To avoid some of these drawbacks, many centers in the United States restrict the availability of irradiated RBCs to specific patient populations that are thought to be at greatest risk of TA-GVHD (see Box 1 ). Although potentially efficient, this practice also has several drawbacks. First, a patient who is at risk for TA-GVHD could be transfused with nonirradiated RBCs unless the person ordering blood products or the blood bank recognizes the risk for TA-GVHD. In busy hospitals, it is an operational challenge to screen every order for RBCs for TA-GVHD risk, and patients who ideally should receive irradiated RBCs may inadvertently end up receiving nonirradiated RBCs.

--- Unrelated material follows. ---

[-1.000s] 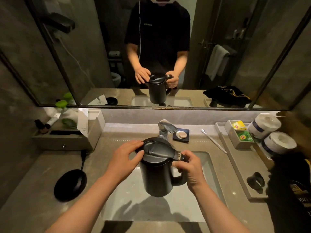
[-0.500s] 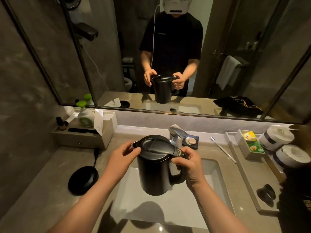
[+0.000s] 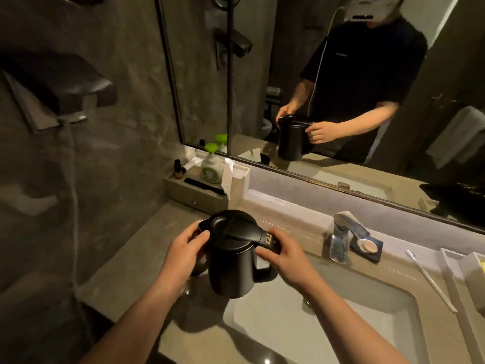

In addition, although immunosuppression is thought to be the main risk factor for TA-GVHD in North America, there are multiple case reports of TA-GVHD occurring in immunocompetent patients for whom irradiation is not typically indicated. Although uncommon, TA-GVHD in immunocompetent patients results from unidirectional tolerance toward a shared HLA haplotype between the HLA-heterozygous transfusion recipient and an HLA-homozygous blood component donor ( Fig. 1 ). In the United States, based on population HLA haplotype frequencies, the predicted incidence of TA-GVHD is 1 in 17,700 to 1 in 39,000 if unidirectional tolerance is the sole determinant. This risk increases significantly for recipients of blood from a family member.

In the setting of unidirectional tolerance, even an immunocompetent transfusion recipient from an HLA-homozygous donor is unable to recognize the transfused lymphocytes as foreign. However, because of the difference in HLA expression, the transfused lymphocytes recognize host tissues as foreign and mount an immune attack. Rectangles containing HLA antigens represent tissue. T, T lymphocytes.